Mira ka Madhav
A short story
Mother died today. Or maybe yesterday; I can’t be sure. I am taking the liberty of making Albert’s lines mine. Not like Albert would care anyway. He doesn’t know I exist. He doesn’t know that I read his entire book in one go, while shitting. I had an upset stomach that day and I needed to read something out loud to drown out my immodest farts.

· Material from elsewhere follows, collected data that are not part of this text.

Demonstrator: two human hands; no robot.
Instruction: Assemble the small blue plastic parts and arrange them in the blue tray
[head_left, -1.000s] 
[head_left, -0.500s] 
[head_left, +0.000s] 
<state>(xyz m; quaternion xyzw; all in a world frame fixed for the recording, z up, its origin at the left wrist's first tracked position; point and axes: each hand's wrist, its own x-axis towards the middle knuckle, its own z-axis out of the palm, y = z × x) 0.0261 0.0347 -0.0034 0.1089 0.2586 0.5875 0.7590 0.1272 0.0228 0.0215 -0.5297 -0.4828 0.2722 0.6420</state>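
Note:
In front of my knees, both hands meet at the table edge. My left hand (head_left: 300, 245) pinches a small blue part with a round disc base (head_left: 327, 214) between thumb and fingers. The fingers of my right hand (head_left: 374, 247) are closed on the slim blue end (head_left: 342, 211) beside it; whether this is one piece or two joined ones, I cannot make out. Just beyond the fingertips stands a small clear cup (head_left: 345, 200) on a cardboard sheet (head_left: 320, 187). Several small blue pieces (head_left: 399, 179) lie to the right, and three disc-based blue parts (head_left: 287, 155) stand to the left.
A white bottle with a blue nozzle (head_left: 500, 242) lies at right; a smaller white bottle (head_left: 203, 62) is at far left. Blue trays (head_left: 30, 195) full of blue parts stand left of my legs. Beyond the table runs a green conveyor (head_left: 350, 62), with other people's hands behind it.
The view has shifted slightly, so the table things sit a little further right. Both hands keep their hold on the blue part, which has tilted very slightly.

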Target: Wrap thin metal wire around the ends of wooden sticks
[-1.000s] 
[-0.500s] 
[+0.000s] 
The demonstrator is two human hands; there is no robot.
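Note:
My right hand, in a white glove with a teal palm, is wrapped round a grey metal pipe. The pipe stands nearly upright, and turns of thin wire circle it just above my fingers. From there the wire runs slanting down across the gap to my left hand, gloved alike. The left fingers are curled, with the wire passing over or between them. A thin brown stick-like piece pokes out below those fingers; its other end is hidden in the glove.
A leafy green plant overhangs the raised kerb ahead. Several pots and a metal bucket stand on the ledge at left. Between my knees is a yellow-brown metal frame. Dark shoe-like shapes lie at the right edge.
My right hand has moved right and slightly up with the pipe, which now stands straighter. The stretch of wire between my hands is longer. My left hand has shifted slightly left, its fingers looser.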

Mother said I should do something about the noises; they are not letting her eat. Fair point, I said. So I dragged Albert with me to the loo each time. Anyway, I know that Albert won’t mind me taking his lines because people on various internet forums have pointed out that these lines don’t convey Meursalt’s anxieties. So they can’t belong to him – he has disowned them. I am, therefore, going to make them mine. They convey my anxiousness. Like I was saying: Mother died. Not my mother. Madhav’s. Madhav is a man I have been in love with for the past three years. He is married to another woman. He has soft, brown, comforting eyes and is a devoted husband.He is an accountant at a biggish firm; it is a steady job, I think. He likes to dance when no one is watching. He is a trained dancer and has a fake stage name for when he does dance shows. No one knows. Not his wife. Not his father. Not his mother. Well now that she is dead, that bit doesn’t matter, does it?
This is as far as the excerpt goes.